PROBLEM DESCRIPTION
Every line containing the word "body" is to be copied from the data below.

Segment Start: EXERCISE DATA

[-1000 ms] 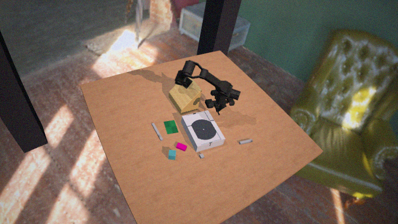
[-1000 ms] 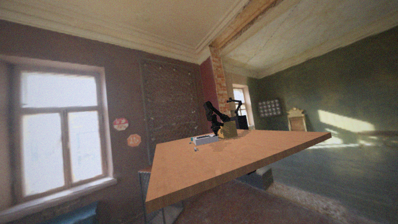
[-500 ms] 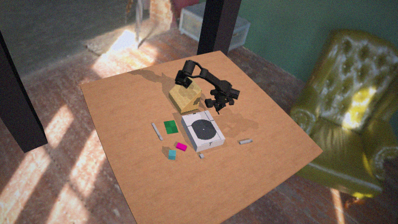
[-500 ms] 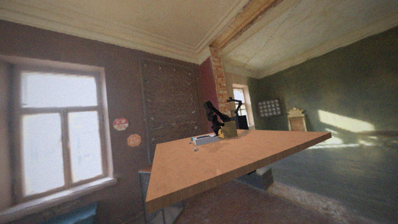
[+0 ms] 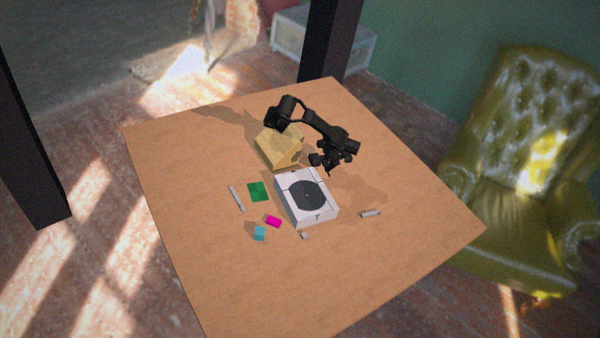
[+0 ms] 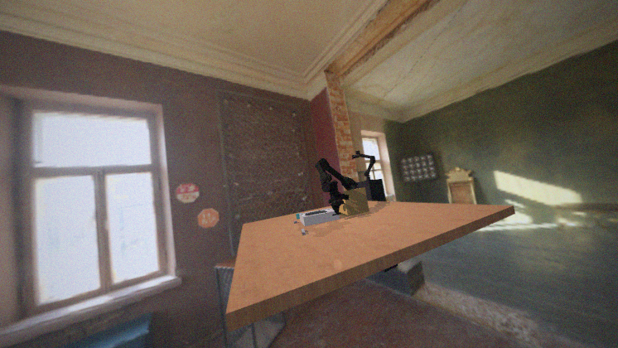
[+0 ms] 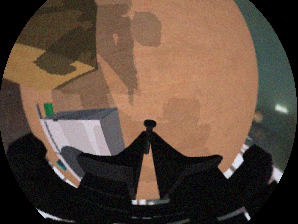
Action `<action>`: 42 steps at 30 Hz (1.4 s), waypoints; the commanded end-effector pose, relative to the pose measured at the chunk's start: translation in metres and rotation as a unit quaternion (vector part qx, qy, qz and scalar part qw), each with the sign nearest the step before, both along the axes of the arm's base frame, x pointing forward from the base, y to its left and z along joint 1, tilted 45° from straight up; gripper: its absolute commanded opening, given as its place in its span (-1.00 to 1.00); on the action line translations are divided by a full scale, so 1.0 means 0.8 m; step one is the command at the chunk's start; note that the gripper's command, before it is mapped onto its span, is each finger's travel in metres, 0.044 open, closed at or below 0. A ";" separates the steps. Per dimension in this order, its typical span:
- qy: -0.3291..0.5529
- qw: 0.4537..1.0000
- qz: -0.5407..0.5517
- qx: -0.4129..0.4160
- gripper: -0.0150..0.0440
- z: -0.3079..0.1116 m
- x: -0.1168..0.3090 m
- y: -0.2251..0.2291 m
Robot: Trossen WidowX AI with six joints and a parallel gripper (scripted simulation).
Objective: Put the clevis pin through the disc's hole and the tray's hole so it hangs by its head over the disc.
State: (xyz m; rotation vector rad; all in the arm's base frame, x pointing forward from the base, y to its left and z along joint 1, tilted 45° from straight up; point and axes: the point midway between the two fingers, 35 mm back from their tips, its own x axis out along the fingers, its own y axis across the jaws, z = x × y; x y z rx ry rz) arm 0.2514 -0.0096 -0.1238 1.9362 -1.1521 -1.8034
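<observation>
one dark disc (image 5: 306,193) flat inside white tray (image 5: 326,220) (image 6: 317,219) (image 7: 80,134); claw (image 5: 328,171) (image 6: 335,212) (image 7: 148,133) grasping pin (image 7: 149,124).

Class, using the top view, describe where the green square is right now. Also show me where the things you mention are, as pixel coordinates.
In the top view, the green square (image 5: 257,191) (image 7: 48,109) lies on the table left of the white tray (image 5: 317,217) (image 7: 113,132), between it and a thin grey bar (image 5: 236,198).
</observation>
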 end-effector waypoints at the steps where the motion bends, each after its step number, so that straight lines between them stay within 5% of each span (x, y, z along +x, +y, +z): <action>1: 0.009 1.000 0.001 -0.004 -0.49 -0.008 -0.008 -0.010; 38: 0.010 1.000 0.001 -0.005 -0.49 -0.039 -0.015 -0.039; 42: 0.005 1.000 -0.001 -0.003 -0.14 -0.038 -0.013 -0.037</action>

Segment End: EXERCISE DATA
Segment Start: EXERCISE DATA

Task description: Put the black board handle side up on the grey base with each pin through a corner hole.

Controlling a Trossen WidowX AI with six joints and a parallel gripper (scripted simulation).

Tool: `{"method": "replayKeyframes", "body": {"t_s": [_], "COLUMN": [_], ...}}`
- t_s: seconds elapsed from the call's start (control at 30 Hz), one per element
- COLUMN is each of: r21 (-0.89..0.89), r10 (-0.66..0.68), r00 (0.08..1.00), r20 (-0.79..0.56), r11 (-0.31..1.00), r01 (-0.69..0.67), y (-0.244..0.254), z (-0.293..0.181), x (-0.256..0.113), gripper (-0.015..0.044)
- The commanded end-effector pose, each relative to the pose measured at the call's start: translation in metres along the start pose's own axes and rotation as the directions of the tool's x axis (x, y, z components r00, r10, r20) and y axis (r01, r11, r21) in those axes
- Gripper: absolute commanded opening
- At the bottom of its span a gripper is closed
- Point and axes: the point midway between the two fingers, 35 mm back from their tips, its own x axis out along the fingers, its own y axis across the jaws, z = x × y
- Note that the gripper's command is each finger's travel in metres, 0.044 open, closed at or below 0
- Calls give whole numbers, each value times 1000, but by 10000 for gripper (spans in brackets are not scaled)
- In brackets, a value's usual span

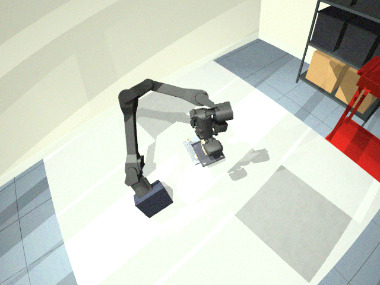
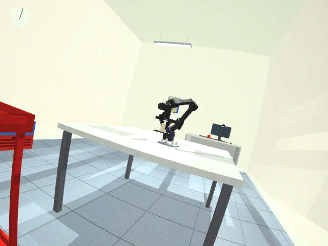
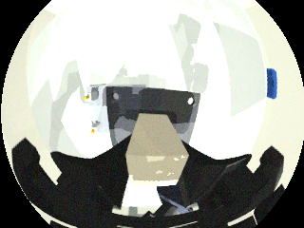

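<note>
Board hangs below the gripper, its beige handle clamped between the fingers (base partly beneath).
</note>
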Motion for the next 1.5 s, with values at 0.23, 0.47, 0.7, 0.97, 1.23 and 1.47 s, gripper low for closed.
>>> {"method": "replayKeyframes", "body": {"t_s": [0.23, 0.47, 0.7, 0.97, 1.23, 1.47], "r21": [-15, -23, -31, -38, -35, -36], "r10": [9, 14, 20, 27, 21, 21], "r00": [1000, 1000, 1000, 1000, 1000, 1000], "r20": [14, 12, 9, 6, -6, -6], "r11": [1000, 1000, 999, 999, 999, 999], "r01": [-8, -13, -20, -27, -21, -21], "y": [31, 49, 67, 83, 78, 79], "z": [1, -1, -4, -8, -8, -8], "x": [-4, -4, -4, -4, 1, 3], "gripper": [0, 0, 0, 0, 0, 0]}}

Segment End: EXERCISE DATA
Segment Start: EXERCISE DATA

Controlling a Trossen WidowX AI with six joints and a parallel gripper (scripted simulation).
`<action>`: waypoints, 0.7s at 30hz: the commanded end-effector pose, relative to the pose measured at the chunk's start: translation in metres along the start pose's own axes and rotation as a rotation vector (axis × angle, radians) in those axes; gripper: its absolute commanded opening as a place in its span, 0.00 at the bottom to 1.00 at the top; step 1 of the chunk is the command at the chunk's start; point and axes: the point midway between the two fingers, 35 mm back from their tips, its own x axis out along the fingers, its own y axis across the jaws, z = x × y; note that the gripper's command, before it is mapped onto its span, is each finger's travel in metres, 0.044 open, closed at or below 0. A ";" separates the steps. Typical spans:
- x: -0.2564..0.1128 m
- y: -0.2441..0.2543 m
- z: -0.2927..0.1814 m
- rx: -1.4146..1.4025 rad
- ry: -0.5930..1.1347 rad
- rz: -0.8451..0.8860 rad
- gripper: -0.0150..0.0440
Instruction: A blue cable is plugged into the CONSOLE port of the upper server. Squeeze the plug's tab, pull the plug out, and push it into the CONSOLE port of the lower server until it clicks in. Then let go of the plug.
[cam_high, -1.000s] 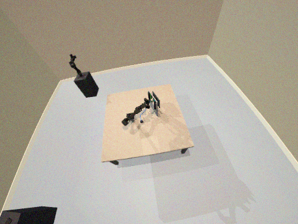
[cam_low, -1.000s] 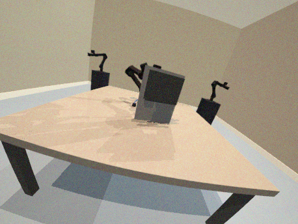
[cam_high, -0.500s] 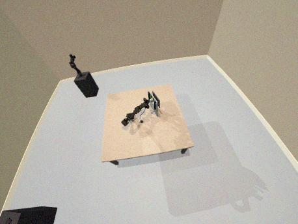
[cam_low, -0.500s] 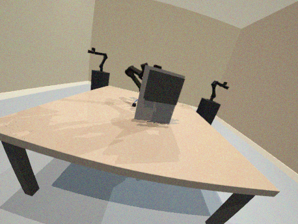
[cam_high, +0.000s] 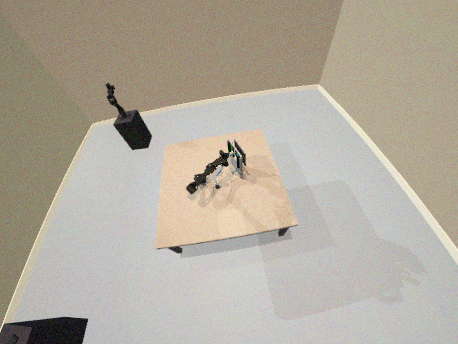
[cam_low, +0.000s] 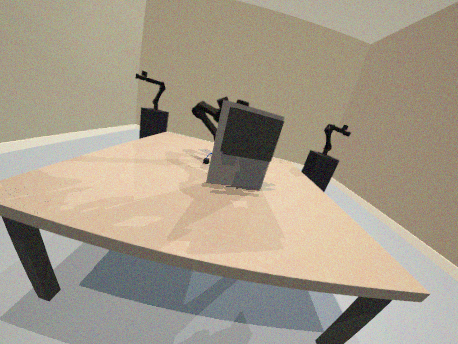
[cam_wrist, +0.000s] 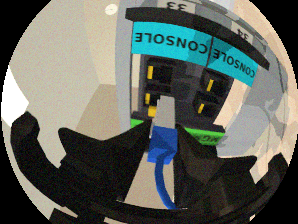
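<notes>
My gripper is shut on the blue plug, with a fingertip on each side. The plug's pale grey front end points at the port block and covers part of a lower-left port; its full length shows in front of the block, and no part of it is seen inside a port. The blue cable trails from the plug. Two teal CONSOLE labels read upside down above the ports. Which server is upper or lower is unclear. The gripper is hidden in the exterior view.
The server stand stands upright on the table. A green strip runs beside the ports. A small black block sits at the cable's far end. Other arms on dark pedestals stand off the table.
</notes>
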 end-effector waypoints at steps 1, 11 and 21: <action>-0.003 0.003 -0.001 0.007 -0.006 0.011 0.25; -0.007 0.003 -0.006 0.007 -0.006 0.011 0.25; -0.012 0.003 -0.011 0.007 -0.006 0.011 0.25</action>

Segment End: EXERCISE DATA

SOLUTION BELOW
Tool: `{"method": "replayKeyframes", "body": {"t_s": [_], "COLUMN": [_], ...}}`
>>> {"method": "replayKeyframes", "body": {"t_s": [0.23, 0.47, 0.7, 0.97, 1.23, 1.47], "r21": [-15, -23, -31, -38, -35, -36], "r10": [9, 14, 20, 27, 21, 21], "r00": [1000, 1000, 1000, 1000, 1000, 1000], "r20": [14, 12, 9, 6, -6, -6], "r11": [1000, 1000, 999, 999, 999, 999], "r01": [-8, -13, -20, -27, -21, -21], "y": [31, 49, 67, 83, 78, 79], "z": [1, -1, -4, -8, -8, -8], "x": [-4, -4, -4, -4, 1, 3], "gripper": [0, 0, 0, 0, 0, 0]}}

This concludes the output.